- [Task brief]: Nothing but the records beneath, reproduced exactly, should appear in the answer.

Items listed in a dataset
=-=-=
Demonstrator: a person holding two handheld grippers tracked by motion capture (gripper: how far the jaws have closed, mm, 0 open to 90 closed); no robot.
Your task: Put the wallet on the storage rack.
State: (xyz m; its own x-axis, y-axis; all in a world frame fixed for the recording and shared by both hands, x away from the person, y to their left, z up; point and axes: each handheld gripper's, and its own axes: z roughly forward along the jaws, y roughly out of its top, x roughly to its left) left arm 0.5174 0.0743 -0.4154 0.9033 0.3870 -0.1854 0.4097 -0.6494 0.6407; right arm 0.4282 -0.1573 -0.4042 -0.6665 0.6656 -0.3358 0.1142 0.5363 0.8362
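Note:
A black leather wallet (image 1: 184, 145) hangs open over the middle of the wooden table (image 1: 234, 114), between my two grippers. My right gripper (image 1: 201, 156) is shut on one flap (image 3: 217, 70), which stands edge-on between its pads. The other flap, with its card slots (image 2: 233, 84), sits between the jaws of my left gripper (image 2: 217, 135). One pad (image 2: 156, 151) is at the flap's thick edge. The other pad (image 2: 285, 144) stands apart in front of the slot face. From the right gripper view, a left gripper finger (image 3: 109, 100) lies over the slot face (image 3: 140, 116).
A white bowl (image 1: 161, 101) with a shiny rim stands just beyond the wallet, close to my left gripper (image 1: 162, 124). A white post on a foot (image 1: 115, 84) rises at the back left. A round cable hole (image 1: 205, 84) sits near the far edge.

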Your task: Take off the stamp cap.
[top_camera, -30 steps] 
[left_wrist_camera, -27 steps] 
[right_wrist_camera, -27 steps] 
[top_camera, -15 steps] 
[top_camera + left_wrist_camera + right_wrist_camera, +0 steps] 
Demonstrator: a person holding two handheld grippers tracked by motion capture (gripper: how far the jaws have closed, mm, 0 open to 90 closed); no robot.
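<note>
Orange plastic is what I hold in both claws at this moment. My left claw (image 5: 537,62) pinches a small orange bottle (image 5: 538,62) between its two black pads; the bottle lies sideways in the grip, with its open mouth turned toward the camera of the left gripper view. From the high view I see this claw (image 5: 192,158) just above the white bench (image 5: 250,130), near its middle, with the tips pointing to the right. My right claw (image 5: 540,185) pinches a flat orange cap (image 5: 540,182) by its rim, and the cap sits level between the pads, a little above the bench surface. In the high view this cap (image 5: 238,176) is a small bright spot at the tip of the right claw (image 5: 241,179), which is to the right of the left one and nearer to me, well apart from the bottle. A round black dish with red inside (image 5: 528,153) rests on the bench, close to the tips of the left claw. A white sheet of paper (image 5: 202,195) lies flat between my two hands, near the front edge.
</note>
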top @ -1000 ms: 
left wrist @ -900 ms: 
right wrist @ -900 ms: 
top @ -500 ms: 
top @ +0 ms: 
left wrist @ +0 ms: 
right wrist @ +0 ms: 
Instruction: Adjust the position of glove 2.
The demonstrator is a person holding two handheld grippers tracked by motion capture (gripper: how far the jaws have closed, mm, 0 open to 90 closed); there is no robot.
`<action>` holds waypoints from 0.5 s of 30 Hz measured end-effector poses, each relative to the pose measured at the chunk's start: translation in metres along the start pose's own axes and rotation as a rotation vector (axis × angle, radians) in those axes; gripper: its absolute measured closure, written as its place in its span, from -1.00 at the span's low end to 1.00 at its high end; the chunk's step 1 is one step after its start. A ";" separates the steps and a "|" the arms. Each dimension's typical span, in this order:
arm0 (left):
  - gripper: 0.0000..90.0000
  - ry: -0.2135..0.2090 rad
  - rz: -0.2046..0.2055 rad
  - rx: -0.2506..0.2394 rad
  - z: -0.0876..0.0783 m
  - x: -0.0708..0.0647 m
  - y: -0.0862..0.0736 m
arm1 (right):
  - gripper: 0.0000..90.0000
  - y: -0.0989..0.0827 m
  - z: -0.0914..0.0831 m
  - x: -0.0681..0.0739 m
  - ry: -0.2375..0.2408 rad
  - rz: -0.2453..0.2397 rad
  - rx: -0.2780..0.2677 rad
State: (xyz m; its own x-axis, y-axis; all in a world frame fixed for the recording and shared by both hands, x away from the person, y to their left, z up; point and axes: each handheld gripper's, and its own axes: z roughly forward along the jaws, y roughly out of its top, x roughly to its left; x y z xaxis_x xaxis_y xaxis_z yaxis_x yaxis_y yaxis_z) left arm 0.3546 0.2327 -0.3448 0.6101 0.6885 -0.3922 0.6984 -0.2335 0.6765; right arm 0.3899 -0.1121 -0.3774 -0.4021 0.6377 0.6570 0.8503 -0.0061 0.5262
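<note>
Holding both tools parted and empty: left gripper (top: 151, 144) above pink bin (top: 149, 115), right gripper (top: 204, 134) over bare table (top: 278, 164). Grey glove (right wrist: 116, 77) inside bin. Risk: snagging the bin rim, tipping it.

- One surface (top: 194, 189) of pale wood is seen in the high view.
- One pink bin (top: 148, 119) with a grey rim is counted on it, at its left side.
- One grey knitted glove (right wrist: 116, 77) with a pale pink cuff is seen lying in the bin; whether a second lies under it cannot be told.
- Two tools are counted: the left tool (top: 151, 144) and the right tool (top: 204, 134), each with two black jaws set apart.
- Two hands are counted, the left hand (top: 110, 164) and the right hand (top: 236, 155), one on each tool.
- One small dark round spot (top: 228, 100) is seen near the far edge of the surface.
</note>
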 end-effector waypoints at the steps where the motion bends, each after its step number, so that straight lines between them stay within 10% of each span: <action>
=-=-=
- [Reply]:
Demonstrator: a person holding two handheld grippers tracked by motion capture (gripper: how far the jaws have closed, mm, 0 open to 90 closed); no robot.
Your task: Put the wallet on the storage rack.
State: (xyz m; its own x-axis, y-axis; all in a world frame fixed for the recording and shared by both hands, x away from the person, y to their left, z up; point and axes: each handheld gripper's, and its own axes: z roughly forward along the jaws, y roughly out of its top, x roughly to its left) left arm 0.5174 0.0743 -0.4154 0.9033 0.3870 -0.1854 0.4097 -0.6494 0.6407; right arm 0.4282 -0.1573 -0.4042 -0.6665 0.6656 -0.3358 0.1142 0.5363 0.8362
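Note:
A black leather wallet (image 1: 184, 145) hangs open over the middle of the wooden table (image 1: 234, 114), between my two grippers. My right gripper (image 1: 201, 156) is shut on one flap (image 3: 217, 70), which stands edge-on between its pads. The other flap, with its card slots (image 2: 233, 84), sits between the jaws of my left gripper (image 2: 217, 135). One pad (image 2: 156, 151) is at the flap's thick edge. The other pad (image 2: 285, 144) stands apart in front of the slot face. From the right gripper view, a left gripper finger (image 3: 109, 100) lies over the slot face (image 3: 140, 116).
A white bowl (image 1: 161, 101) with a shiny rim stands just beyond the wallet, close to my left gripper (image 1: 162, 124). A white post on a foot (image 1: 115, 84) rises at the back left. A round cable hole (image 1: 205, 84) sits near the far edge.
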
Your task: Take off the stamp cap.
[top_camera, -30 steps] 
[left_wrist_camera, -27 steps] 
[right_wrist_camera, -27 steps] 
[top_camera, -15 steps] 
[top_camera + left_wrist_camera + right_wrist_camera, +0 steps] 
Demonstrator: a person holding two handheld grippers tracked by motion capture (gripper: how far the jaws have closed, mm, 0 open to 90 closed); no robot.
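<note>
Orange plastic is what I hold in both claws at this moment. My left claw (image 5: 537,62) pinches a small orange bottle (image 5: 538,62) between its two black pads; the bottle lies sideways in the grip, with its open mouth turned toward the camera of the left gripper view. From the high view I see this claw (image 5: 192,158) just above the white bench (image 5: 250,130), near its middle, with the tips pointing to the right. My right claw (image 5: 540,185) pinches a flat orange cap (image 5: 540,182) by its rim, and the cap sits level between the pads, a little above the bench surface. In the high view this cap (image 5: 238,176) is a small bright spot at the tip of the right claw (image 5: 241,179), which is to the right of the left one and nearer to me, well apart from the bottle. A round black dish with red inside (image 5: 528,153) rests on the bench, close to the tips of the left claw. A white sheet of paper (image 5: 202,195) lies flat between my two hands, near the front edge.
</note>
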top @ -1000 ms: 
left wrist @ -900 ms: 
right wrist @ -900 ms: 
top @ -500 ms: 
top @ +0 ms: 
left wrist @ +0 ms: 
right wrist @ +0 ms: 
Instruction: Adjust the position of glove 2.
The demonstrator is a person holding two handheld grippers tracked by motion capture (gripper: how far the jaws have closed, mm, 0 open to 90 closed); there is no robot.
`<action>` holds waypoints from 0.5 s of 30 Hz measured end-effector poses, each relative to the pose measured at the chunk's start: translation in metres along the start pose's own axes and rotation as a rotation vector (axis × angle, radians) in those axes; gripper: its absolute measured closure, written as its place in its span, from -1.00 at the span's low end to 1.00 at its high end; the chunk's step 1 is one step after its start. A ";" separates the steps and a "|" the arms. Each dimension's typical span, in this order:
arm0 (left):
  - gripper: 0.0000..90.0000
  - ry: -0.2135..0.2090 rad
  - rz: -0.2046..0.2055 rad
  - rx: -0.2506..0.2394 rad
  - z: -0.0876..0.0783 m
  - x: -0.0708..0.0647 m
  - y: -0.0862..0.0736 m
arm1 (right):
  - gripper: 0.0000..90.0000
  - y: -0.0989..0.0827 m
  - z: -0.0914..0.0831 m
  - x: -0.0681..0.0739 m
  - ry: -0.2375..0.2408 rad
  - rz: -0.2453..0.2397 rad
  - rx: -0.2780..0.2677 rad
State: (xyz m; its own x-axis, y-axis; all in a world frame fixed for the recording and shared by both hands, x away from the person, y to their left, z up; point and axes: each handheld gripper's, and its own axes: z roughly forward along the jaws, y roughly out of its top, x roughly to its left; x y z xaxis_x xaxis_y xaxis_z yaxis_x yaxis_y yaxis_z) left arm 0.3546 0.2327 -0.3448 0.6101 0.6885 -0.3922 0.6984 -0.2335 0.6765; right arm 0.3899 -0.1121 -0.3774 -0.4021 0.6377 0.6570 0.8503 -0.0061 0.5262
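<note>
Holding both tools parted and empty: left gripper (top: 151, 144) above pink bin (top: 149, 115), right gripper (top: 204, 134) over bare table (top: 278, 164). Grey glove (right wrist: 116, 77) inside bin. Risk: snagging the bin rim, tipping it.

- One surface (top: 194, 189) of pale wood is seen in the high view.
- One pink bin (top: 148, 119) with a grey rim is counted on it, at its left side.
- One grey knitted glove (right wrist: 116, 77) with a pale pink cuff is seen lying in the bin; whether a second lies under it cannot be told.
- Two tools are counted: the left tool (top: 151, 144) and the right tool (top: 204, 134), each with two black jaws set apart.
- Two hands are counted, the left hand (top: 110, 164) and the right hand (top: 236, 155), one on each tool.
- One small dark round spot (top: 228, 100) is seen near the far edge of the surface.
</note>
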 end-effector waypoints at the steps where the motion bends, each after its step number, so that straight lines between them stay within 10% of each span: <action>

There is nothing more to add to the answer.